Outre UBE3A, la région 15q11-13 contient des gènes qui codent pour un récepteur de l'acide gamma-aminobutyrique (GABA), un neurotransmetteur inhibiteur. Contrairement à l'UBE3A, ces gènes sont exprimés à partir des copies maternelles et paternelles. Et comme de nombreuses personnes atteintes du syndrome dup15q souffrent également d'épilepsie, l'équipe a émis l'hypothèse que quelque chose pouvait ne pas fonctionner avec ce récepteur, qui est ciblé par de nombreux médicaments contre les crises.

La diminution de l'expression de la sous-unité du récepteur GABRB3 à l'aide d'un ASO a réduit l'hyperexcitabilité des neurones dup15q. En faisant de même dans les neurones de personnes atteintes du syndrome d'Angelman, on a accentué leurs problèmes de transmission inhibitrice, mais sans affecter les autres propriétés de la cellule - ce qui amène l'équipe à penser que la diminution de l'expression de GABRB3 est au moins partiellement responsable des changements synaptiques observés dans les neurones du syndrome d'Angelman.

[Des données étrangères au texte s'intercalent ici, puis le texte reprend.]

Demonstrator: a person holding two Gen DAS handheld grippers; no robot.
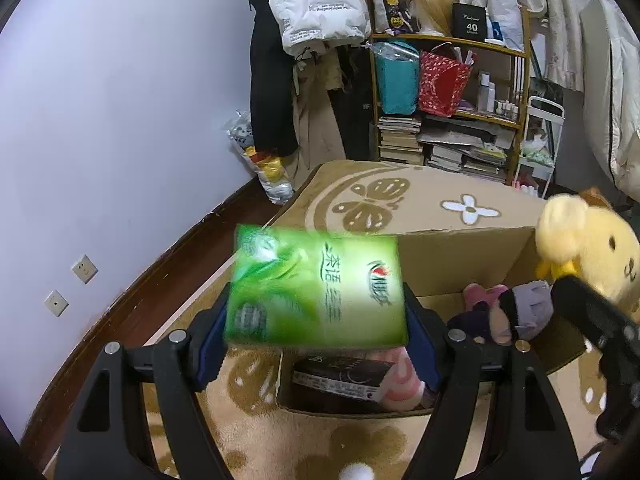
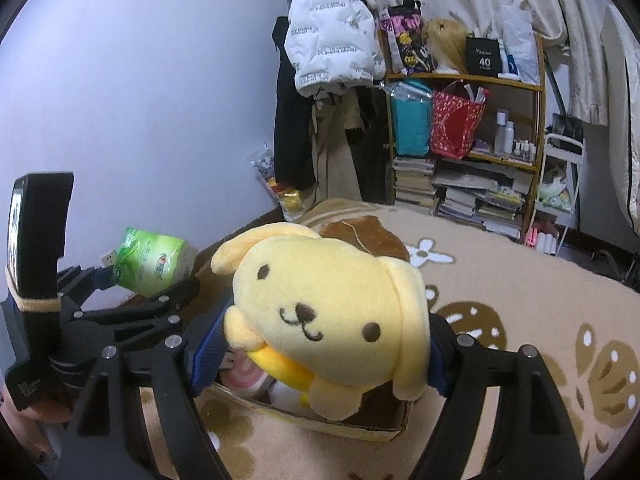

Normaliser les niveaux de récepteurs au cours du développement peut donner aux neurones "une opportunité d'essayer de se développer d'une manière plus typique", déclare Deepa Anjan Kumar, étudiante diplômée du laboratoire de Levine qui a présenté les travaux. Mais, dit-elle, les résultats sont préliminaires et doivent être confirmés.

Les résultats suggèrent que les scientifiques devront cibler d'autres gènes que l'UBE3A pour traiter l'ensemble des caractéristiques observées dans ces pathologies, ajoute Anjan Kumar.

Cette approche pourrait avoir d'autres avantages. D'une part, la normalisation des niveaux d'UBE3A doit intervenir tôt dans le développement pour avoir un effet important, explique Levine. Mais cibler d'autres gènes, comme ceux qui codent pour les sous-unités GABA-A, pourrait être bénéfique plus tard dans le développement.

L'équipe prévoit d'étudier comment l'expression des deux autres sous-unités GABA-A - ainsi que d'autres gènes dans la région 15q11-13 - contribue à la fonction neuronale. S'ils parviennent à identifier les gènes autres que l'UBE3A qui contribuent aux phénotypes de ces pathologies, les chercheurs pourraient développer de meilleurs modèles de souris pour appliquer les traitements, explique le professeur Levine.